In what historians will one day record as the single most unhinged five minutes in advertising history, Jimmy Kimmel strolled onto the stage at the Disney Upfront presentation yesterday afternoon, microphone in one hand, ultrasound photo in the other, and made an announcement that caused every network executive in the room to choke on their $28 avocado toast.
“Ladies and gentlemen,” he began, deadpan, “my daughter Jane is pregnant. My first grandchild is due this November. And today, for one day only, the naming rights are officially open for bidding.”
The North Javits Center went silent for exactly 1.2 seconds, then erupted into the kind of chaos normally reserved for Beyoncé dropping an album.
Kimmel didn’t flinch.
“I’m serious,” he continued, holding up the grainy black-and-white sonogram like it was the Declaration of Independence. “Disney wants to own everything else; why not let them own the Kimmel bloodline too? We’re talking full legal name, birth certificate, monogrammed diapers, the works. Starting bid: one million dollars.”
A Disney+ executive in the front row immediately stood up and yelled, “One-point-five and we get to call the baby Grogu Kimmel!”
Kimmel pointed at him like he was on The Price Is Right. “Sold! …No, I’m kidding, Bob, sit down, that’s lowballing my gene pool.”
The bids started flying faster than a Star Wars lightsaber auction.
Hulu threw in two million for “Hulu Kimmel.”
ABC countered with three million and a lifetime supply of churros if they could name the child “Dancing With The Stars Kimmel.”
FX went nuclear: five million on the condition the baby’s middle name is “Fargo.”
Someone from National Geographic screamed, “Six million and we’ll name it Attenborough!”
Kimmel, now fully in his element, turned the stage into a full-blown livestock auction.
“Do I hear seven? Seven from the weird guy in the ESPN hat, seven million for ‘ESPN Ocho Kimmel,’ that’s a strong bid, very niche, I respect it. Eight? Eight from Marvel, eight million to name the child ‘Thanos Kimmel,’ interesting choice, very villain-forward, but I do like the snap energy.”
By the time the number hit ten million, the entire room had lost its collective mind.
Then Kimmel raised a hand and the place went dead quiet again.
“Alright,” he said. “You animals have forced my hand. New stipulation: the winning bidder doesn’t just get the first name. They get the entire name. First, middle, last, all of it. We will legally change the family name to whatever you want. That’s right. For the right price, my grandson will be Taco Bell Presents Crunchwrap Supreme Kimmel, brought to you by Pepsi.”
The bidding exploded past fifteen million in under thirty seconds.
At twenty million, Kimmel pretended to wipe a tear.
“This is beautiful,” he said. “I came here today thinking I was just going to plug my show, but now I’m about to become a walking billboard and my unborn grandson is going to have a name that requires a trademark symbol.”
Finally, a voice from the back of the room shouted, “Twenty-five million and the child’s name is simply… Disney.”
Kimmel froze.
The room froze. Even the waitstaff stopped mid-pour.
Kimmel looked at the ultrasound photo, then at the crowd, then back at the photo.
He slowly brought the mic to his lips.
“Sold.”
The place detonated. Champagne corks popped. Grown adults in $5,000 suits were hugging and crying. Someone started a “Disney Kimmel!” chant that lasted a full minute.
Kimmel waited for silence, then dropped the hammer.
“Of course I’m kidding,” he deadpanned. “My daughter would murder me in my sleep. Also, Jane literally just texted me ‘touch the name and you die.’ The kid’s name is already picked and it’s normal and boring and perfect.”

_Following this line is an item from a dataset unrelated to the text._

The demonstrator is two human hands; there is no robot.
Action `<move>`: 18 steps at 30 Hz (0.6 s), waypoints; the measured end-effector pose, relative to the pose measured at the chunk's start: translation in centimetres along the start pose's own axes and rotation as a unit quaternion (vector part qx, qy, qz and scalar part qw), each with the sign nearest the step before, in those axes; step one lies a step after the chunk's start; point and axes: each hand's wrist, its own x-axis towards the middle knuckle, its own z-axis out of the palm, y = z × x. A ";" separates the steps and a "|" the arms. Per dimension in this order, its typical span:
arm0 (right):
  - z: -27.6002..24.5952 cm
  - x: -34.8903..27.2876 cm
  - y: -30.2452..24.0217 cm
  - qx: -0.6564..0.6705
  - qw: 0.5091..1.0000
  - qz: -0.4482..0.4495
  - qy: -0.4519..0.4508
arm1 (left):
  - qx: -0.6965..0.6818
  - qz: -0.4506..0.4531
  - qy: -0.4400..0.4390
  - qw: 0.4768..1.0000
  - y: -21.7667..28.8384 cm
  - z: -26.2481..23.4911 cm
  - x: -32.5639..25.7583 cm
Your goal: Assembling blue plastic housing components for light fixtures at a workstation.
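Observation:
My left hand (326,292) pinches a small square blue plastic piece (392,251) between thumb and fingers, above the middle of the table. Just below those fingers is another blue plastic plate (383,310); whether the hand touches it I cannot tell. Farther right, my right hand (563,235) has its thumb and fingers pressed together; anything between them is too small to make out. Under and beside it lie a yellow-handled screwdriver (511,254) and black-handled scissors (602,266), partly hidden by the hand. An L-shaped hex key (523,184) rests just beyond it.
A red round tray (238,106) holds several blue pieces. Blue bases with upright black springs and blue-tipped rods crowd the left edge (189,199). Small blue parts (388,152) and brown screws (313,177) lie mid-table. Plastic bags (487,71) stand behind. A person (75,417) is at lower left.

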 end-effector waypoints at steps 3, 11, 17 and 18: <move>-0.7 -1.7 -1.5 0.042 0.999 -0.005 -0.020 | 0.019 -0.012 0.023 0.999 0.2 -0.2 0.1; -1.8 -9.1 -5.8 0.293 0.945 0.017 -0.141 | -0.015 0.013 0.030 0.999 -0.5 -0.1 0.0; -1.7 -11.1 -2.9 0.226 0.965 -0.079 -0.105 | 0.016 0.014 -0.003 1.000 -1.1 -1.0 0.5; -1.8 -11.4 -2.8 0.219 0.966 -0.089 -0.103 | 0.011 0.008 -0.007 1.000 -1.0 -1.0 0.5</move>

He held up his phone so the jumbotron could show Jane’s actual text: a knife emoji followed by “I will end you.”
The room howled.
“But!” Kimmel shouted over the laughter, “in the spirit of capitalism, I am proud to announce that for the low, low price of twenty-five million dollars, the Jimmy Kimmel Live! delivery-room camera package is now officially sponsored by Disney+. So yes, the first photos of little Disney Not-Actually-Disney Kimmel will be streaming exclusively on Disney+ the second he takes its first breath.”
He took a bow as the entire arena gave him a standing ovation.
Backstage afterward, reporters caught up with a beaming Kimmel.
“Was any of that real?” one asked.
“Every word,” he grinned. “Except the part where I’d actually sell my grandchild’s name. The rest? Pure profit.”
When asked what the real name will be, Kimmel winked.
“You’ll see in November. But I’ll give you a hint: it’s not Grogu.”
As of this morning, #DisneyKimmel is the #1 trending topic worldwide, Jane Kimmel has disabled comments on all social media, and Disney stock is up 3%.
Only in America can a man turn his future grandson into a multi-million-dollar meme in under five minutes and still make it home in time to read Goodnight Moon.
Congratulations, Jimmy. You absolute maniac.